他带着一队人大步流星地走来,命典狱打开我牢房的门,典狱硬着头皮拒绝:“副使大人,李小姐是我们大理寺诏狱的人,与东宫刺客一案关系匪浅,恕下官不能放人。”
傅笙眼眸微眯,锋利的视线射到典狱身上:“怎么,诏狱还没接到旨意吗?”
典狱一愣:“什么旨意?”
傅笙高声道:“传圣上口谕!”
典狱连忙带头跪伏在地。
“东宫刺客一案,交由羽林卫全权处理,不得有误。”傅笙居高临下,冷冷道,“开门。”
我怔怔看着他走近,脚下没有动弹,他在我跟前停下步伐,抬起手想来扶我,看见我身上的披风,认出是高旭的衣服,又缩回了手,道:“走吧。”
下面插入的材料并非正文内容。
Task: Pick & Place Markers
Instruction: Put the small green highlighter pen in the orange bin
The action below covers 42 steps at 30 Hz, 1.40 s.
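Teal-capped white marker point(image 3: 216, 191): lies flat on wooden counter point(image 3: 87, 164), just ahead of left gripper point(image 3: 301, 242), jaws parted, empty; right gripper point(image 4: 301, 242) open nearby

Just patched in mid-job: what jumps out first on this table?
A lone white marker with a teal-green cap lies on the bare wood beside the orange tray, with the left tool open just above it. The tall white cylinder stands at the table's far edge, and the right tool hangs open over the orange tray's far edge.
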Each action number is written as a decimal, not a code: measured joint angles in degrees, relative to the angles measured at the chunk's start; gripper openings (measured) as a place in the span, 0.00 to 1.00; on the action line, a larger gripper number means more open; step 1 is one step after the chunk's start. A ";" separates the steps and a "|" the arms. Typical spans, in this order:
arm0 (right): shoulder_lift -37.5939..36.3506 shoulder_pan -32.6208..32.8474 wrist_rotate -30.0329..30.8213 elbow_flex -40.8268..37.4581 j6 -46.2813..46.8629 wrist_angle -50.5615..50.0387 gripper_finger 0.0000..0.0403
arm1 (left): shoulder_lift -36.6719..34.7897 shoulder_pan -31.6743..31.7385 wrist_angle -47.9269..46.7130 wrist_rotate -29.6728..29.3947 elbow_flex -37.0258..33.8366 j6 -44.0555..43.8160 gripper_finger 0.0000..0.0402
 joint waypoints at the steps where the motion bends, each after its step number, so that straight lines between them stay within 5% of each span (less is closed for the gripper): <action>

我向前一步,栽倒在他怀里,脚软得走不动道,眼泪猝不及防就下来了。
他连忙捞住了我,将我打横抱起,大步往外走。
我把脸埋进他领口,小猫似的呜呜哭起来,嗫嚅着说了句话,他没听清,低头问:“什么?”
我哭着把脑袋钻进他衣服里:“你下巴戳到我后脑勺了呜呜……”
傅笙:“……对不起。”
“我六天没有沐浴更衣了,你可不能松手把我丢掉!”
“当然不会。”傅笙无奈承诺。
“这里晚上耗子太多了,你能不能让他们好好改造一下环境啊。”
“这……恐怕办不到,大理寺不听命于羽林卫。”
“伙食也不能改造一下吗?顿顿馊馒头,谁受得了啊!”
傅笙的手紧了紧:“你受苦了。”
“我胃好疼,是不是坏掉了里面长虫子了呜呜呜……”
“回去让大夫好好给你看看,别担心,乖。”
絮絮叨叨,从诏狱说到了羽林卫镇抚司,我最后哭累了,箍着他的脖颈小声说:“我就知道你会来救我的……我就知道你会有办法。”
傅笙十分动容,抱着我踏入了一处雅致的房舍,低声细语道:“多谢你的信任。”
傅笙把我带到羽林卫镇抚司,并没有关押我,反而将我安置在一个干净整洁的房间,而沈听雪已经在房里等我了。
果然,在我缺席的时候,他们俩已经勾搭在一起了。
但我现在正被傅笙抱着。
万一拥有女主光环的沈听雪因此记仇、从此针对我怎么办?想到这里,我心中一震,下意识想挣脱傅笙,结果自己的四肢还没做好准备,于是我从傅笙怀里滚了下来,摔在了地上,发出砰的一声响!
我六天没好好吃饭,居然还能把地板砸得震声响!
我悲从中来,捂着脸呜咽起来,沈听雪和傅笙连忙冲上来安慰我,将我弄到床上。
傅笙手足无措,显然没料到我突然挣脱他的双手,在他眼前表演了一个惊天锤地,沈听雪倒不管我是什么原因,她只当是傅笙脱力导致我掉地上,以为我是被傅笙气到、外加摔倒弄疼了,耐心地抱着我轻声安抚,见我迟迟不停下,遂就傅笙赶出去了。
我从沈听雪衣服里抬起头,眼泪婆娑道:“你怎么在这里啊?”
沈听雪道:“当然是担心你啦!我自有办法不让人发现我来了这里,不会拖累你和傅笙,放心。”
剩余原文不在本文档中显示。